Hi Eric,
>-----Original Message-----
>From: Eric Auger <eric.auger@redhat.com>
>Subject: Re: [PATCH v7 09/23] intel_iommu: Stick to system MR for
>IOMMUFD backed host device when x-flts=on
>
>Hi Zhenzhong,
>
>On 10/24/25 10:43 AM, Zhenzhong Duan wrote:
>> When guest enables scalable mode and setup first stage page table, we
>don't
>> want to use IOMMU MR but rather continue using the system MR for
>IOMMUFD
>> backed host device.
>>
>> Then default HWPT in VFIO contains GPA->HPA mappings which could be
>reused
>> as nesting parent HWPT to construct nested HWPT in vIOMMU.
>
>we had a discussion thread with Nicolin and Shameer about usage of AS
>for nested SMMU
>(https://lore.kernel.org/all/add07edd-3652-430d-b52c-cb2bdbc7f587@redha
>t.com/)
>If I understand correctly you also rely on system MR for nested. I am
>not sure this is a good usage of the API/AS objects as in practice you
>have an actual translation in place (althout implemented by HW) while by
>using the system MR you do not reflect that. I encouraged Shameer to try
>using a dummy dedicated AS that can be shared. I think it would be
>better if we could align the strategies.

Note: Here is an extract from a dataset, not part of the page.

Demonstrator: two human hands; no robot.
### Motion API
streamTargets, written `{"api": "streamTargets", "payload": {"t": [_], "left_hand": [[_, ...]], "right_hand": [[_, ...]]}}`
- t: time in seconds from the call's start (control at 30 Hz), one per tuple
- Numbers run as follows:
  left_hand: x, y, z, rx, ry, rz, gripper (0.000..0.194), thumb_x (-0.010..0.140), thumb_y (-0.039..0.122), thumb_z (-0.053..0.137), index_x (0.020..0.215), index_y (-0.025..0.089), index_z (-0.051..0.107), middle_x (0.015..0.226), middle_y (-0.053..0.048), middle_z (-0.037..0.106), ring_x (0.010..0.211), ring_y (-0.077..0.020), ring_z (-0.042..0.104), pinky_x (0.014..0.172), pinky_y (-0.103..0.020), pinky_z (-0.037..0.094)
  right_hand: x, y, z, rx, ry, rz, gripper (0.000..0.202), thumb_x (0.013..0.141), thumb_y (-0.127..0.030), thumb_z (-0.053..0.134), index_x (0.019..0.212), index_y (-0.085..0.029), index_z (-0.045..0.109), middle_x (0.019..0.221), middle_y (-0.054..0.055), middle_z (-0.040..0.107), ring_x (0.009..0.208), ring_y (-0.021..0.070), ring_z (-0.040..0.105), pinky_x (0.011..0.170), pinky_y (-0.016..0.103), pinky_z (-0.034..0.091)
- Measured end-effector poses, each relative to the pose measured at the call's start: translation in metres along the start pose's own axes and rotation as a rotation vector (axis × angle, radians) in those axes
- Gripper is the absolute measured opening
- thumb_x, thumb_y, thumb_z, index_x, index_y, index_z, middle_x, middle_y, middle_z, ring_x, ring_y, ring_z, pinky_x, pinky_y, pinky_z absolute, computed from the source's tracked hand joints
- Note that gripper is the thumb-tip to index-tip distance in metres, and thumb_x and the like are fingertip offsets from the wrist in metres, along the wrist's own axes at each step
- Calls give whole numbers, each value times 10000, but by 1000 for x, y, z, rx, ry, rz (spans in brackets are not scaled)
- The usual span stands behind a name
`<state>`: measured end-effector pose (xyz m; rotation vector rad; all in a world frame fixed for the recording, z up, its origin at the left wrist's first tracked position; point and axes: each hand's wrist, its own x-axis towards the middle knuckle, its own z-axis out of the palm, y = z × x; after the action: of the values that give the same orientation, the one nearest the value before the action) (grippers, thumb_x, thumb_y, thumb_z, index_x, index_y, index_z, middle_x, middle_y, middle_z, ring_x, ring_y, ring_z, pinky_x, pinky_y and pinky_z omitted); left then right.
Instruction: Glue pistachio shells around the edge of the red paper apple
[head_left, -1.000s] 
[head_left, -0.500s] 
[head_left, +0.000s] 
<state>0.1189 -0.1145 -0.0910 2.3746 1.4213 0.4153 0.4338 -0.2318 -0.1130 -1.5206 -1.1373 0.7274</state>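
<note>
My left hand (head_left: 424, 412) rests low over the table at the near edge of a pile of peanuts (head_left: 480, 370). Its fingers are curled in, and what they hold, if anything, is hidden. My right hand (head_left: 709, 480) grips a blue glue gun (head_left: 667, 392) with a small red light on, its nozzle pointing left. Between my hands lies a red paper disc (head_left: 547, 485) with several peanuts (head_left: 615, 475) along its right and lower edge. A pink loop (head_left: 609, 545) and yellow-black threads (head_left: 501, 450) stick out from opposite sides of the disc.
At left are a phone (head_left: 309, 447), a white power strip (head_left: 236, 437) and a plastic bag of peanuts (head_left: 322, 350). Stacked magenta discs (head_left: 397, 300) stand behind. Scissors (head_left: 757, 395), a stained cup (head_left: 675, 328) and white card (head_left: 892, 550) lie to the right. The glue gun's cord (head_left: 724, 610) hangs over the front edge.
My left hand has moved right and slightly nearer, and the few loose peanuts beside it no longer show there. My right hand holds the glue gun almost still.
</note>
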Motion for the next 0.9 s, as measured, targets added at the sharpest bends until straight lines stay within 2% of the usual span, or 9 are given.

Hmm, I think it's hard for VTD to use dedicated AS just like smmu, because
VTD supports legacy mode even with 'x-scalable-mode=on,x-flts=on', we
don't know guest's choice at runtime. So we always return IOMMU AS to
VFIO, we should never return address_space_memory or a dedicated AS
in vtd_find_add_as().
There was a discussion with Nicolin and Liuyi on this.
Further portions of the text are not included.